The play made me think about my own particular teenage, and indeed student outfits – the fashion parade of little horrors. Items worthy of an honorable mention include:
A cord leopard skin dress that I bought from a second hand shop as a student. I think I must have rose coloured spectacles about how small the dress or indeed I was at that juncture of my life as I do have a vivid memory of one of the college rugby team asking if he could borrow it for a dance. He wasn’t one of your midget whippet types and he could still get into it with a bit of judicious zip heaving – somehow I never felt the same about it afterwards.
Plastic rainbow coloured wellies with see through heels and soles – a real whizz when worn with the combat pants that characterized my first year of university.
Pink crepe harem pants that were slightly too tight to the extent it wasn’t just the fabric billowing around the waistband.
My father’s Ist XI cricket blazer, that was creamy white, and thus ideally suited to being worn to teenage parties filled with red wine and cigarette ash.
A Princess Diana inspired ball dress in rose chintz that even with the confidence of youth I fear made me look as if I had entered into a fight to the death with Barbara Cartland’s sofa.

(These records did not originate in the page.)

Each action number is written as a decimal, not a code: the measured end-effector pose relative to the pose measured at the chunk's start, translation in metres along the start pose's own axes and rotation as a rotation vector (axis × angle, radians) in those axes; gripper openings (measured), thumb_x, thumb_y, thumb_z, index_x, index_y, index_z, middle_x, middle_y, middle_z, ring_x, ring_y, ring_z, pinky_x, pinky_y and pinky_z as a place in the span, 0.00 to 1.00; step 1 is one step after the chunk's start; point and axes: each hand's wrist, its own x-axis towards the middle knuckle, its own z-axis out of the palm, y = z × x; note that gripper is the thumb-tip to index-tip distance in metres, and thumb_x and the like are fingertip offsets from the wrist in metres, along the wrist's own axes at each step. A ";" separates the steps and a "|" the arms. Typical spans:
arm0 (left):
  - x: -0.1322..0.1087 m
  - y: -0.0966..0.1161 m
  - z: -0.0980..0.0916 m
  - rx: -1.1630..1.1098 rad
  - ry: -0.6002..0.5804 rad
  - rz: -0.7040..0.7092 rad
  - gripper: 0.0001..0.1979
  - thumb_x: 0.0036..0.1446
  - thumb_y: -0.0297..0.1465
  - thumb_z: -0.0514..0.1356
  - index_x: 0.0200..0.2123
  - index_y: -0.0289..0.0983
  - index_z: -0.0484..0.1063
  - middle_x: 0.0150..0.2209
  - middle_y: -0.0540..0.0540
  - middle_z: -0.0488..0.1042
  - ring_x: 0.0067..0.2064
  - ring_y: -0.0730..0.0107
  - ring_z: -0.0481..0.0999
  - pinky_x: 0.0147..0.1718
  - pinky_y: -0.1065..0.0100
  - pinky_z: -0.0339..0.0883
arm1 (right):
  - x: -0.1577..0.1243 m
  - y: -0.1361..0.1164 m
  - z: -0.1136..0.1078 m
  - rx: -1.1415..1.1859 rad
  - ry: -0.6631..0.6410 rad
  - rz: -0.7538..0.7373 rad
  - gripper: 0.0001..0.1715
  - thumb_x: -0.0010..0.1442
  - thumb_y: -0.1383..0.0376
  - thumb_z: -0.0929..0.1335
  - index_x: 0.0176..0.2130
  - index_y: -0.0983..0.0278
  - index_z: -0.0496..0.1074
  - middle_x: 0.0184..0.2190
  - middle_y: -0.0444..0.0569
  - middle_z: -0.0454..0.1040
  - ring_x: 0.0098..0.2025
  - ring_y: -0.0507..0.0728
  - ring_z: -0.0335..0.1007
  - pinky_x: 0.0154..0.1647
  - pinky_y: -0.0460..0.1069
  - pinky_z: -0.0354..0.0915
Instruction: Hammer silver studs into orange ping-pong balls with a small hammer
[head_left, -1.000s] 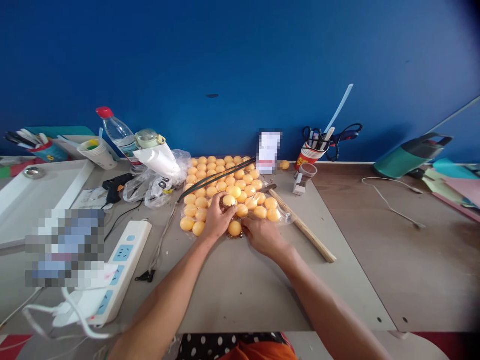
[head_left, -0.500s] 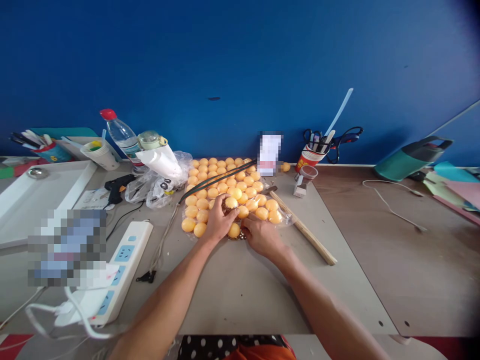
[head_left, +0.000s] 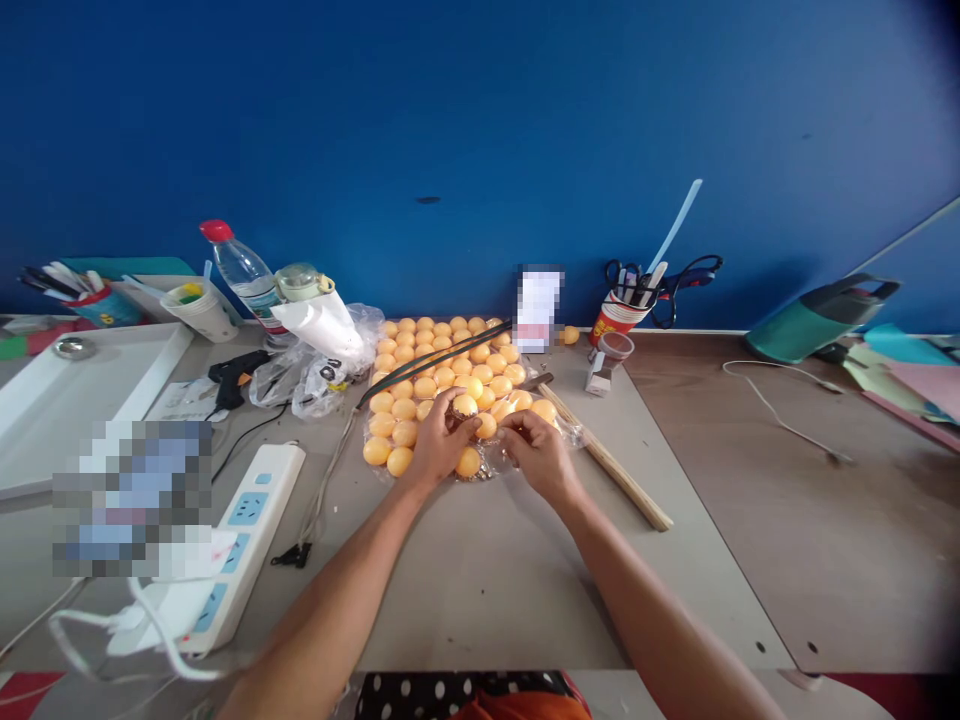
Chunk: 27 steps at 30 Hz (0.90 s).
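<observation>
My left hand [head_left: 441, 440] is closed around an orange ball [head_left: 465, 406], which looks like a table-tennis ball with small dark brown bits around its lower part. To its right is my right hand [head_left: 546, 462], fingertips pinched together; whatever they hold is too small to make out. Between the hands lie another orange ball [head_left: 486, 426] and clear plastic with small shiny brown bits. A further ball [head_left: 468, 462] sits just below my left fingers. Behind, rows of orange balls [head_left: 405, 408] lie under clear film, crossed by a dark strap [head_left: 435, 357].
A hammer with a wooden handle [head_left: 622, 475] lies right of the balls. Leftward are a power strip [head_left: 251, 530], a black glue gun [head_left: 234, 378], a plastic bag [head_left: 315, 385] and a bottle [head_left: 244, 270]. A red cup of tools [head_left: 621, 315] stands by the blue wall.
My right hand has moved up and to the right, away from the shiny bits beside the lower ball. The left hand keeps its hold on the ball, almost unmoved.
</observation>
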 end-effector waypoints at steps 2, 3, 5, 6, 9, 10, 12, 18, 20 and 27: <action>-0.001 0.002 0.001 -0.038 -0.018 -0.015 0.23 0.53 0.35 0.63 0.52 0.39 0.65 0.39 0.46 0.72 0.36 0.66 0.73 0.38 0.63 0.71 | 0.001 -0.001 0.001 0.150 -0.003 0.059 0.09 0.52 0.59 0.68 0.28 0.62 0.67 0.15 0.37 0.61 0.17 0.49 0.54 0.18 0.45 0.51; -0.001 0.003 0.001 -0.066 -0.028 -0.025 0.24 0.52 0.36 0.63 0.52 0.40 0.65 0.40 0.45 0.73 0.37 0.66 0.74 0.38 0.62 0.71 | 0.001 -0.002 0.002 0.218 0.001 0.077 0.10 0.52 0.58 0.69 0.27 0.62 0.67 0.15 0.37 0.61 0.16 0.48 0.53 0.18 0.45 0.50; -0.002 0.006 0.001 -0.124 -0.053 -0.045 0.26 0.51 0.36 0.63 0.54 0.40 0.65 0.41 0.45 0.73 0.38 0.65 0.74 0.39 0.62 0.72 | 0.001 -0.003 0.002 0.352 0.016 0.103 0.13 0.51 0.57 0.71 0.27 0.62 0.68 0.15 0.36 0.61 0.16 0.47 0.53 0.18 0.45 0.50; -0.002 0.008 0.001 -0.143 -0.065 -0.050 0.27 0.51 0.36 0.64 0.54 0.39 0.65 0.42 0.45 0.73 0.39 0.64 0.75 0.40 0.61 0.72 | 0.001 -0.004 0.002 0.412 0.019 0.114 0.14 0.50 0.56 0.72 0.27 0.62 0.68 0.16 0.37 0.62 0.16 0.47 0.53 0.19 0.45 0.51; -0.003 0.012 0.001 -0.185 -0.103 -0.066 0.27 0.53 0.36 0.63 0.57 0.39 0.64 0.44 0.43 0.74 0.43 0.62 0.76 0.45 0.59 0.72 | 0.002 -0.007 0.000 0.546 -0.010 0.163 0.16 0.47 0.56 0.74 0.27 0.63 0.70 0.19 0.39 0.66 0.19 0.47 0.58 0.21 0.45 0.56; -0.004 0.012 0.001 -0.212 -0.118 -0.077 0.27 0.54 0.36 0.61 0.57 0.39 0.64 0.45 0.43 0.75 0.44 0.61 0.76 0.47 0.58 0.71 | 0.002 -0.008 0.000 0.577 -0.024 0.182 0.16 0.45 0.56 0.75 0.28 0.63 0.71 0.20 0.40 0.68 0.19 0.47 0.59 0.22 0.45 0.57; -0.004 0.010 0.001 -0.306 -0.152 -0.107 0.26 0.58 0.36 0.58 0.59 0.40 0.63 0.45 0.43 0.75 0.46 0.60 0.77 0.50 0.56 0.70 | 0.001 -0.010 -0.001 0.611 -0.045 0.202 0.16 0.43 0.58 0.76 0.30 0.63 0.72 0.21 0.40 0.69 0.21 0.48 0.61 0.23 0.45 0.59; -0.003 0.004 0.002 -0.368 -0.166 -0.140 0.27 0.58 0.39 0.59 0.59 0.42 0.63 0.54 0.41 0.71 0.49 0.59 0.76 0.48 0.57 0.72 | 0.000 -0.012 0.002 0.577 -0.078 0.172 0.14 0.43 0.59 0.75 0.30 0.62 0.72 0.19 0.40 0.69 0.20 0.49 0.61 0.23 0.46 0.58; -0.003 0.006 0.002 -0.341 -0.164 -0.129 0.27 0.57 0.41 0.60 0.58 0.42 0.64 0.55 0.41 0.69 0.49 0.59 0.75 0.47 0.58 0.73 | 0.000 -0.011 0.003 0.571 -0.067 0.161 0.14 0.44 0.59 0.75 0.29 0.62 0.71 0.19 0.40 0.69 0.20 0.49 0.61 0.23 0.46 0.58; -0.002 0.009 0.001 -0.315 -0.171 -0.099 0.26 0.51 0.36 0.65 0.53 0.38 0.68 0.54 0.42 0.71 0.53 0.58 0.72 0.47 0.62 0.71 | 0.002 -0.008 0.005 0.555 -0.031 0.116 0.11 0.45 0.60 0.74 0.28 0.62 0.72 0.19 0.39 0.67 0.22 0.49 0.59 0.24 0.45 0.58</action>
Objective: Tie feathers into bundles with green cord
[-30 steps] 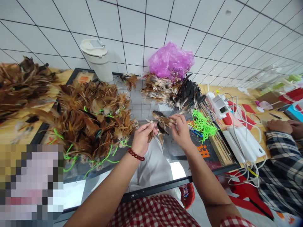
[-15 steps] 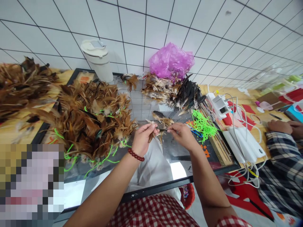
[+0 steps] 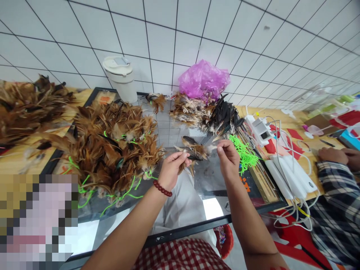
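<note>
My left hand [image 3: 171, 170], with a red bead bracelet on its wrist, pinches a small bunch of brown and dark feathers [image 3: 194, 153] above the glass table [image 3: 180, 225]. My right hand [image 3: 229, 159] is closed in a pinch on the other end of the same bunch, its fingers pressed together near the pale quills. A large heap of brown feather bundles tied with green cord [image 3: 112, 144] lies just left of my left hand. A tangle of green cord [image 3: 244, 152] lies right of my right hand.
A white lidded cup [image 3: 121, 78] and a pink plastic bag [image 3: 204, 78] stand by the tiled wall, with loose brown and black feathers [image 3: 209, 112] below the bag. White power strips and cables [image 3: 284, 165] lie at the right. Another person's plaid sleeve [image 3: 337, 195] rests there.
My right hand has moved right and slightly up, drawing away from my left hand along the feathers. The camera view tilted down a little.
</note>
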`<state>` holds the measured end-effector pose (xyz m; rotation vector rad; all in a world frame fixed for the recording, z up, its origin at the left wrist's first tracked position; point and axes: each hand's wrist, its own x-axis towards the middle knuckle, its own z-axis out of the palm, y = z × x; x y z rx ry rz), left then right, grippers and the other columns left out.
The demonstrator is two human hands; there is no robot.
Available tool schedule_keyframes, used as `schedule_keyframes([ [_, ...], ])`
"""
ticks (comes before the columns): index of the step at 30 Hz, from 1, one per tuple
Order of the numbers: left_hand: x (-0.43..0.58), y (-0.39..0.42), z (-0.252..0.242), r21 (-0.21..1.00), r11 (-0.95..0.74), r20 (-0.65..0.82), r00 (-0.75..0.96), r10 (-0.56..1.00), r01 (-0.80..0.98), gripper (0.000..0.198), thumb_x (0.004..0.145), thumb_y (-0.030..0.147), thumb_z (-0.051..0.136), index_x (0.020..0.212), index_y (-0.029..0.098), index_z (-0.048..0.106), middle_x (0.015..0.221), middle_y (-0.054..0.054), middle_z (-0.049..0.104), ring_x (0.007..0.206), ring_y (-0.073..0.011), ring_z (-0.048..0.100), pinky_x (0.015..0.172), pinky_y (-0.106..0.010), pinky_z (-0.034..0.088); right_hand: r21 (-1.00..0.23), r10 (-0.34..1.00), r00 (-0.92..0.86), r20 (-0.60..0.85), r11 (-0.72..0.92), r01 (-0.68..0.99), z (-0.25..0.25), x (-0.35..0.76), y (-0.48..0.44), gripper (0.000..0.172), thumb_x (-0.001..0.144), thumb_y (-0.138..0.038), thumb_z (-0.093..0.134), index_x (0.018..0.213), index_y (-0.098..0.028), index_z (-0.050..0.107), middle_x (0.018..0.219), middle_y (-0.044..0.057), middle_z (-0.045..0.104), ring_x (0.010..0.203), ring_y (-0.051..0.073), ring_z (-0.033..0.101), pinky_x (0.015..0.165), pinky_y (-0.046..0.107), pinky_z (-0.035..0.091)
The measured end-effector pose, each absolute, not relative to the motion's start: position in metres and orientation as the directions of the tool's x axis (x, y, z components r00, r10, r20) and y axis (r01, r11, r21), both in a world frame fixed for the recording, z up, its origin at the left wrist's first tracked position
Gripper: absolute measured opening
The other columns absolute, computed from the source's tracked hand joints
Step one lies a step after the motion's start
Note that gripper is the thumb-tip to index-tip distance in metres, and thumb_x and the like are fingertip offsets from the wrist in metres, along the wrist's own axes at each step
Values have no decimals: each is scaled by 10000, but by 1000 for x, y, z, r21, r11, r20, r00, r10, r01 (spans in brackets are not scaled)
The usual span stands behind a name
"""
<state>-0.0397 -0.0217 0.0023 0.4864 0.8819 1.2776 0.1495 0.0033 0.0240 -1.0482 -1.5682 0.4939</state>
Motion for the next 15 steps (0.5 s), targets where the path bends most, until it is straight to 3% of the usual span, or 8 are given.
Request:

I realize I must be getting boring with age – my current favourite clothes include the classic white shirts that my mother gives me, and my two black dresses plus a pair of fabulous black shoes. I was just about to grieve for my lost exuberance and mourn my middle aged monochrome existence when I remembered my latest love, the leopard skin print shoes with shocking pink trim – proof positive you can take the leopard skin cord off the girl, but you can’t keep her out of leopard skin.